Studies from the 1960s had us believe that saturated fat was responsible for increased heart disease. However, the study methodology was weak as obesity researcher Zoe Harcombe investigated in a recent retrospective review of the evidence. As a result, most of us have spent years eschewing full fat foods for their “low-fat” equivalents, in the hope it will leave us healthier. In reality, studies like the globally respected Framingham Heart study focus exclusively on the interplay of saturated fat with serum cholesterol levels but did not show any evidence related to serious adverse events of heart disease.
What we truly want to know is whether eating saturated fat is going to directly shorten our functional health span and not just raise our cholesterol levels. A cholesterol level is not in itself predictive of human health disaster or, inversely, the mark of success. It works in parallel with other important biological markers. The NOF report found respectively no single piece of evidence that demonstrates that reducing dietary saturated fat decreases cardiovascular events or deaths. Yet we have systematically been told to follow a diet made up of no more than 35 per cent fat in order to lower cholesterol.
Should we ditch them?
Whatever the precise constituents of our diet, one fact remains clear: the official advice on the nation’s diet found in the current Public Health England Eatwell guide is a metabolic timebomb and, according to Malhotra, “perhaps the biggest mistake in modern medical history”.

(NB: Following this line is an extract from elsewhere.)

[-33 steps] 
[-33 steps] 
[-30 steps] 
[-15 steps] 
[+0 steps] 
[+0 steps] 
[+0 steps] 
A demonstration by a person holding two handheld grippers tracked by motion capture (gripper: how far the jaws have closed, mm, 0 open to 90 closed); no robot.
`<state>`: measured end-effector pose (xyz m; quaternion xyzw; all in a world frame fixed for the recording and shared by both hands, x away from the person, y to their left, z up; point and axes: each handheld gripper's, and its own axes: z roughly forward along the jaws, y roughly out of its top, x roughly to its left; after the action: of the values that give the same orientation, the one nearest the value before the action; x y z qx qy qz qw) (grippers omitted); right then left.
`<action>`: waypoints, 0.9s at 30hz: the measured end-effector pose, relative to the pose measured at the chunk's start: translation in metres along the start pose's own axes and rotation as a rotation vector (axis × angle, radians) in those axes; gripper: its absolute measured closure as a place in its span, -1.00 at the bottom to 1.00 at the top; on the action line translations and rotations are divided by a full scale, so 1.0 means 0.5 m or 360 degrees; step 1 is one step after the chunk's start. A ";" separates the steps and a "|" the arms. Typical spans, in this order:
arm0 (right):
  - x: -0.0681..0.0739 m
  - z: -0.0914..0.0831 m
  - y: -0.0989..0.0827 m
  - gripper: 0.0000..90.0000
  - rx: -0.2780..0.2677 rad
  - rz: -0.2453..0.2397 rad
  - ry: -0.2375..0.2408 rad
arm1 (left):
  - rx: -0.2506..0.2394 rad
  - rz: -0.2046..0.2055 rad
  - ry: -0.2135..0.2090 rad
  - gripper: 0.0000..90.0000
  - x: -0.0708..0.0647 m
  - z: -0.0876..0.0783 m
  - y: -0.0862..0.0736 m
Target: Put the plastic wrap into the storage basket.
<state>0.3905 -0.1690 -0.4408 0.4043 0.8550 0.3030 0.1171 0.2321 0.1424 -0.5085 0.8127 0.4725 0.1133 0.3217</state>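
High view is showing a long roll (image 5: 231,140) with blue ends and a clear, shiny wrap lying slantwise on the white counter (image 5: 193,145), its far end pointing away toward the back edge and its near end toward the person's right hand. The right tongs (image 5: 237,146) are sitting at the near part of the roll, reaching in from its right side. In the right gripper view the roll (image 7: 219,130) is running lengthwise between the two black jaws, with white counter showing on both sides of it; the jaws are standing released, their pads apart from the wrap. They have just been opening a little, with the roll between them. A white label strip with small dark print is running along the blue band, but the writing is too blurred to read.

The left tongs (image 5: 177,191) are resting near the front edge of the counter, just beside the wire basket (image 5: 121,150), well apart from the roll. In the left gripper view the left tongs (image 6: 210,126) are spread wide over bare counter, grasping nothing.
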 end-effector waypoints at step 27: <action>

At present, there is no consensus but an ill-tempered debate about the optimum diet for good health with protagonists who all have their own agenda. What we need instead is “simple messages that will stand as reliable rules of thumb for everyone when they’re at the supermarket,” proposes The Guardian’s Archie Bland.
For most people, a low-carbohydrate diet, as recommended in the PHC’s new healthy eating guidelines is a healthier way to go.
We need a diet that is higher in fat, higher in cholesterol, lower in carbohydrates and moderate in protein. That’s exactly the programme Diabetes.co.uk advocates in our online course, the Low Carb Program“. That kind of diet is the road to metabolic health, and perhaps the only way that one can truly control insulin besides drugs.